Last week I posted a blog entitled Listen up B*tches. In the post I expressed some frustrations about selfishness and poked fun at things like selfies and our warped priorities. At the end of the post I said “I feel like I need to do something big”. Well, this post is about my something big. But first, I’m going to talk about myself for a minute. š
Confession 1: I am a little vain. Okay, ‘little’ was thrown in there to make me feel better about myself. Let me try again… I am vain. I take my appearance seriously and I put a lot of value in how attractive I am on any particular day. That is very embarrassing to admit, but I believe I am not alone here. I wish we lived in a world where people were valued more by the content of their character, but alas, we do not.
Confession 2: I have had an easy life. I had the typical suburban middle class upbringing in a safe area with good schools. My old college boyfriend joked that I grew up in Candyland. “Everyone drives an SUV in Candyland” “No one locks their doors in Candyland”. You get the picture. We didn’t have a lot of money, but we were fine. We were healthy, got good grades, student council, sports, etc. With the exception of losing a close friend, I have never had to deal with a tragedy or overcome anything. My life has been cake.
Confession 3: I am super emotional. I am completely incapable of seeing sad or sentimental things. You know that cheerios commercial where the little girl is sitting with her mom and talking about how their dead grandma used to eat cheerios with the mom when she was little and then the girl is like ‘so it’s kind of like we are eating breakfast with Nana’. A normal reaction to that would be ‘awwwwe’. An emotional reaction would be to tear up a little. What do I do? Sob like a maniac. The other day I was fast-forwarding thru that comercial and it STILL made me cry because I knew what it was about. Oh, and by the way, my grandma is still alive! I can’t even relate and I’m doing the ugly cry. I have problems.
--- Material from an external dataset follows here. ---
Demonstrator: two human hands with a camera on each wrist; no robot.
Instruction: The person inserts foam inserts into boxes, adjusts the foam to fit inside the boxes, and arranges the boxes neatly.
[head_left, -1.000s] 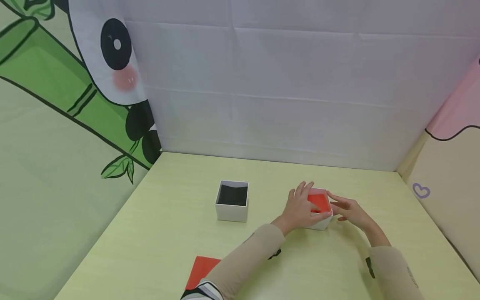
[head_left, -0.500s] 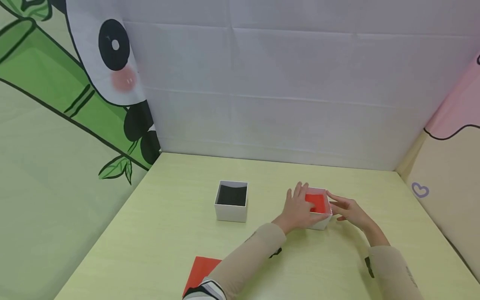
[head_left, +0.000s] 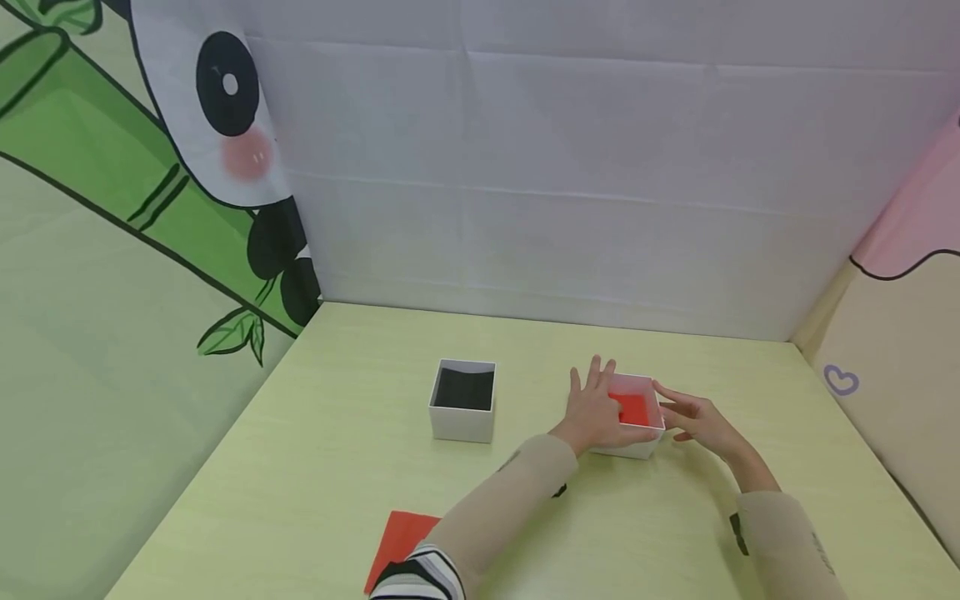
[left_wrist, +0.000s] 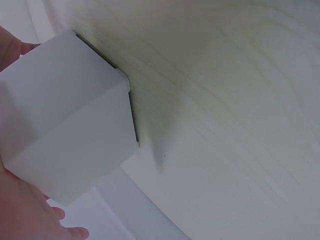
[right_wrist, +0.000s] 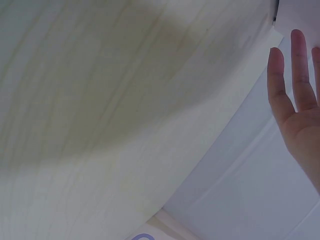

A couple weeks ago, a friend on facebook posted this video (WATCH IT!) and I was hysterical. I mean ‘snot-running-down-your-face-weeping’. It is a beautiful video about the brave and happy and hopeful side of a children’s cancer wing in a hospital made by one of the nurses. And I couldn’t shake it. These poor children with cancer are living a life that I can’t even pretend to understand. I have two healthy, beautiful children. They are healthy because of nothing I have done personally. They are healthy because we got lucky. Simple as that. It doesn’t seem fair. So… I had a mini-quarter-life-crisis. What am I doing with this 1 life? What can I do that will help others? What is my legacy if I die tomorrow? What does the fox say? After processing this information and crying for maybe 87 hours, I made a decision.
I am going to shave my head for cancer!
That is right, Mrs. Vanity Magee, is going to be bald. I literally just signed up for St. Baldricks. March 1st, Brat Stop, BUZZZZZZZZZZ. (I want to throw up. No turning back. Christ.)
I know I am going to be asked about a million times between now and then ‘why’. Well, here is my short answer: Because it is the hardest thing I have ever had to do, and what does it say about my life if a haircut is the hardest thing I have ever had to do?
So, here’s is where you all come in. I am going to need a lot of support and I’m asking for your help. If I am going to do this, I would like to make it worth it! I want to raise A LOT of money. Like- break records kind of money. Here is the link to my donation page. Any and all donations are welcome. If you can only afford $5 I’ll take it. If you can’t afford $5, share this with your friends and maybe one of them has some extra cash laying around. I would also love to have all of you there at the brat stop on March 1st. More details on that to come.
I will be using this blog and facebook to solicit support in many different ways- not just to ask for money. I will also be blogging and discussing the experience. Time to put my money where my mouth is. Please stay tuned and please let me know if you have any clever ideas for fundraising.
You are so brave! Good luck!
Thanks Linnea. I’m googling pictures of Demi Moore, Natalie Portman, and Charlize Theron for inspiration!
Wow! That’s very cool Candy!
Thanks Daryl!
I live in “Candyland”, too. I love that commercial, and it makes me tear up. My support is yours. I look forward to following your blog!
Thanks for your support!
What a great selfless deed! Makes me think, what the hardest thing I had to ever do? You are great person for doing this!